Arie Halpern

Presidente da Tonisity International

Segurança alimentar na pandemia: governo tem de garantir

O auxílio emergencial é uma boa medida, mas não basta. Há neste momento milhares de instalações completas de cozinhas industriais, paradas em escolas, clubes, empresas, órgãos de governo, igrejas. Por que não aproveitá-las para fazer chegar, neste momento, o alimento a quem precisa

Enquanto segue a corrida em busca de uma vacina comprovadamente efetiva para a covid-19, o melhor que podemos fazer é manter o isolamento social de forma a diminuir o ritmo de sua propagação, além, claro, de reforçar as medidas de higiene. Essas são as únicas precauções que temos à disposição, de acordo com os melhores centros de pesquisa do mundo. Dessa forma, de nada adianta desviar o foco e fazer de conta que a doença não é perigosa. Se a quarentena é o melhor que podemos fazer, isso significa simplesmente que ela tem de ser feita.

E para dê os resultados esperados, num país com a brutal desigualdade social como o Brasil, é preciso que haja um olhar específico para as populações mais vulneráveis. Somos a sétima nação mais injusta do mundo, a primeira delas fora do continente africano, segundo dados do Pnud (Programa das Nações Unidas para o Desenvolvimento). Para piorar, a crise econômica já vinha fazendo estragos mesmo antes da pandemia, com a massa de trabalhadores desempregados saltando de menos de 5% em 2014 para quase 12% no ano passado, com uma proporção de informais na economia passando de 40%. Nesse processo, a extrema pobreza subiu no Brasil, e já somava, em 2019, o maior nível da séria histórica, com 13,5 milhões de pessoas sobrevivendo com até R$145 reais, de acordo com o IBGE.

Foi neste cenário difícil que começamos a sofrer as consequências da covid-19, e é com ele que temos de lidar daqui para a frente. Assim, o governo deve ter protagonismo em lidar com firmeza com as questões de saúde, mas sem esquecer os aspectos sociais. Além das óbvias razões humanitárias, que vão valer a sobrevivência digna neste período difícil, esta é a melhor garantia que a sociedade tem de atingir os níveis mais adequados de isolamento social. Se não houver como proporcionar a subsistência das pessoas que vivem normalmente em dificuldades econômicas, não é justo esperar que elas se mantenham trancadas à míngua.

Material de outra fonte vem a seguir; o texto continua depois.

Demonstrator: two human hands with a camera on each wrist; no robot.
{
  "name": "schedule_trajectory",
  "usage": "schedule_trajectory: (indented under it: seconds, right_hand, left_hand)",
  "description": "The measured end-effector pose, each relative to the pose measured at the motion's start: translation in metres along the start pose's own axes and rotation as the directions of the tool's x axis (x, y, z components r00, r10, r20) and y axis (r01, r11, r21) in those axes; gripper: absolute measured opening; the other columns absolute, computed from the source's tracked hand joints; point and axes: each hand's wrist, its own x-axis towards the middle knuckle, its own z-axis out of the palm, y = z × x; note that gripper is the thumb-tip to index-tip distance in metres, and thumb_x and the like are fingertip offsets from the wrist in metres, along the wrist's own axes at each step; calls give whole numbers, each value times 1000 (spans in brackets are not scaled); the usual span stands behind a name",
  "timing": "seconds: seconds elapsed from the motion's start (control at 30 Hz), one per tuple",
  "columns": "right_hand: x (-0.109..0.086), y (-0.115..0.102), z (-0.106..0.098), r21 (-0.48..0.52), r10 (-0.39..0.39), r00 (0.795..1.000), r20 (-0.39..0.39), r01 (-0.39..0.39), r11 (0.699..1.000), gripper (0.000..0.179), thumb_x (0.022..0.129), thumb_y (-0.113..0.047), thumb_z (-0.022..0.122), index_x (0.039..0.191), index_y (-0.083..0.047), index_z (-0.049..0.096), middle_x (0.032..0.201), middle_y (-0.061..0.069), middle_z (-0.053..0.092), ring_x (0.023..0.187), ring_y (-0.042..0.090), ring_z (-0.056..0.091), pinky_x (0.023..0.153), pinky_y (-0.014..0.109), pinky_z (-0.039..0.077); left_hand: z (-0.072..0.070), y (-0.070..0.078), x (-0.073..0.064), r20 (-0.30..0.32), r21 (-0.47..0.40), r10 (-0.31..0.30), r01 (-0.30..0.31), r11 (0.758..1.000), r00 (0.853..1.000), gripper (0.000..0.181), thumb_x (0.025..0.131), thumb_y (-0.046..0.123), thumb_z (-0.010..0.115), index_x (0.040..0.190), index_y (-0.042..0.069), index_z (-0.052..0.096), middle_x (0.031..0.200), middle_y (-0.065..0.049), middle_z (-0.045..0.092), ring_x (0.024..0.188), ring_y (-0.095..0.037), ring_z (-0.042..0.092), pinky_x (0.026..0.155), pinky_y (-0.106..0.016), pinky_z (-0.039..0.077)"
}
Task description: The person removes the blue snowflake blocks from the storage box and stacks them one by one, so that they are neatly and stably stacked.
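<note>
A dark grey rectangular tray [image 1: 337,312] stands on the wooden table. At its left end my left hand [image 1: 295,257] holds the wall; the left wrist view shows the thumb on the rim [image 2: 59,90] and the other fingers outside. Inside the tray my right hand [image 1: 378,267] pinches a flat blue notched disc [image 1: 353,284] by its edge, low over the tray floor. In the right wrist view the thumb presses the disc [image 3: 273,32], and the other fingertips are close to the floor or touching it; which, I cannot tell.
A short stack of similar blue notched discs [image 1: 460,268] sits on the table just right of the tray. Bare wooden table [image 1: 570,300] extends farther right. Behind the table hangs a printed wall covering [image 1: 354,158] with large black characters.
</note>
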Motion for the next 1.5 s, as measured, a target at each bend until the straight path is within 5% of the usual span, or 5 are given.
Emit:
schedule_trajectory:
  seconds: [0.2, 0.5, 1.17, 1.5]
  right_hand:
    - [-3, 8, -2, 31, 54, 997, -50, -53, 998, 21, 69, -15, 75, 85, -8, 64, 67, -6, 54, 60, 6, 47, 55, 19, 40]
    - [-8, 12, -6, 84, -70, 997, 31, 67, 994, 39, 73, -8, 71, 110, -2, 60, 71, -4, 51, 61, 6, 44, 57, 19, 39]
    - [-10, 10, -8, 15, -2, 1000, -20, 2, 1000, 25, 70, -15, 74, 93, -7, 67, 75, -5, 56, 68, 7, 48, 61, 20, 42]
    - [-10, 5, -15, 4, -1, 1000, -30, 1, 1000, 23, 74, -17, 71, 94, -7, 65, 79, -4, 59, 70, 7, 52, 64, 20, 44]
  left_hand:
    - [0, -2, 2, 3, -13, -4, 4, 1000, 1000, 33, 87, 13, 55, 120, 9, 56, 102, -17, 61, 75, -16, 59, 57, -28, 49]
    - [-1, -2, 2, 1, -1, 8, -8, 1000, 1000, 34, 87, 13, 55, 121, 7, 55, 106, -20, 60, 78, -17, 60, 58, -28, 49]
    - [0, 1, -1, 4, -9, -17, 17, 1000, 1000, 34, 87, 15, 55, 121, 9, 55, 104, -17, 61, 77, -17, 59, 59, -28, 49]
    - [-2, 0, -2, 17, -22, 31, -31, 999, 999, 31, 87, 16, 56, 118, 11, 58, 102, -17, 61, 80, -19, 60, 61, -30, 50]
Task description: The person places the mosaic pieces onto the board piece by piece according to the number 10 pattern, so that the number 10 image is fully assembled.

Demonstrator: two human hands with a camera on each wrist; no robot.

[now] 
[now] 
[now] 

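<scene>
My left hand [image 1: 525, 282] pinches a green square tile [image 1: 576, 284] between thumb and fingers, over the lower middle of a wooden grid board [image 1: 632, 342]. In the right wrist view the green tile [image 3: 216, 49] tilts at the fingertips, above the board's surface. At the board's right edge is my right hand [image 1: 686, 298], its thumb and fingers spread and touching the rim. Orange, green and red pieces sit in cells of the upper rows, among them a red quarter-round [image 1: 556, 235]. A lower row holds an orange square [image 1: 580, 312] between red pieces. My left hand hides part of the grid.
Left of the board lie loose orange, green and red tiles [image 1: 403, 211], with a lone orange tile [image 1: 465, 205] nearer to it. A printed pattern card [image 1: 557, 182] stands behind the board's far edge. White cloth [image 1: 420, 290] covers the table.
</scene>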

Nesse sentido, embora com problemas técnicos ainda a serem resolvidos, o auxílio emergencial de R$ 600 instituído pelo governo e pelo Congresso é uma boa medida. Mas ela deve ser acompanhada de uma preocupação mais específica, de atender a uma parcela da população que pode ter ficado fora do radar. Durante a pandemia, 51% dos brasileiros das classes D e E, com renda per capita de até R$ 500, perderam metade ou mais de suas rendas, em um contingente de 58 milhões de pessoas. Entre elas, 24% declararam ter ficado sem renda nenhuma, segundo uma pesquisa do Plano CDE, consultoria especializada em projetos sociais. Essas pessoas por vezes sequer reúnem condições para terem o seu direito assegurado, como uma conta bancária ou um celular ligado à internet para fazer um cadastro.

Nesses casos, a atuação tem de se multiplicar em outras frentes, utilizando-se de estruturas já existentes para garantir a segurança alimentar. Há neste momento milhares de instalações completas de cozinhas industriais, paradas em escolas, clubes, empresas, órgãos de governo, igrejas. Por meio de uma rede de doações e da própria atuação dos governos federal, estaduais e municipais, é urgente aproveitar essas opções para fazer o alimento chegar a quem precisa. E chegar pronto, já que não podemos esquecer que o gás de cozinha tem se tornado proibitivo para os mais pobres. Como benefício adicional, uma rede de solidariedade seria criada, com a participação de pessoas bem dispostas, das quais há muitas no Brasil, e que poderiam contribuir no momento mais difícil de nossa história.

O que não se pode admitir, de maneira alguma, são autoridades públicas minimizando a gravidade do que está ocorrendo. Se temos que pensar no futuro, e o faremos no momento oportuno, não é hora de deixar nem por um minuto de pensar nos mais vulneráveis do Brasil, que são muitos, e que não têm tempo para perder com as hesitações e incompetências de quem é muito bem pago para olhar por todos.